> Raw data:
-------

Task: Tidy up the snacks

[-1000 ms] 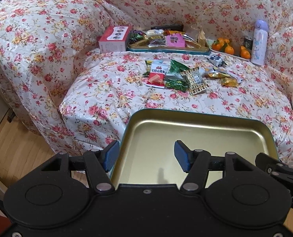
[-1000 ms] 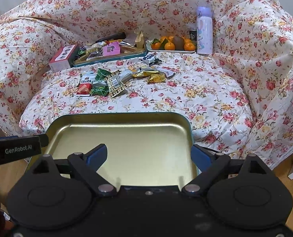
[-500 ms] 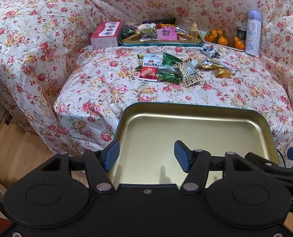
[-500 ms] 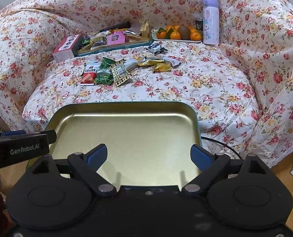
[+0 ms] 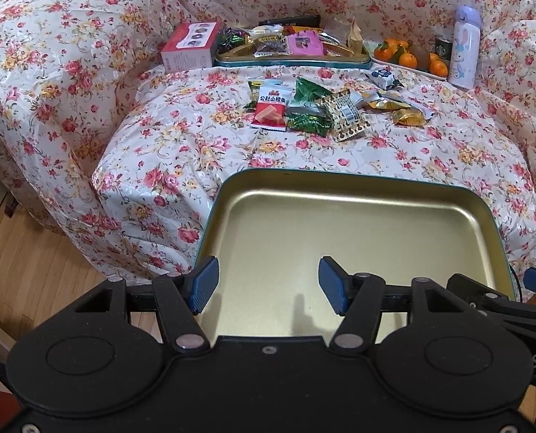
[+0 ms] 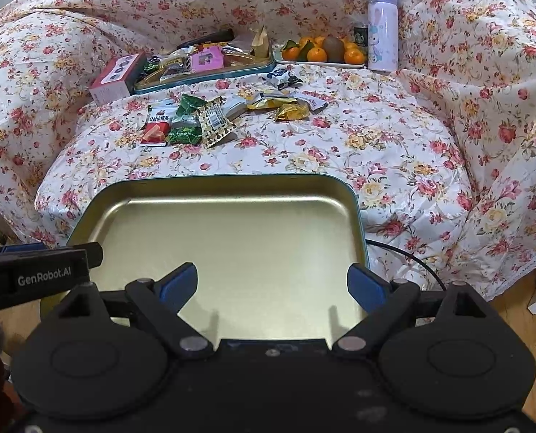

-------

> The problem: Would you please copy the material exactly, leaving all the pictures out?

> Task solution:
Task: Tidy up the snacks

[-1000 ms] 
[-1000 ms] 
[-500 ms] 
[-500 ms] 
[+0 ms] 
[+0 ms] 

Nothing else is needed to finish the exercise.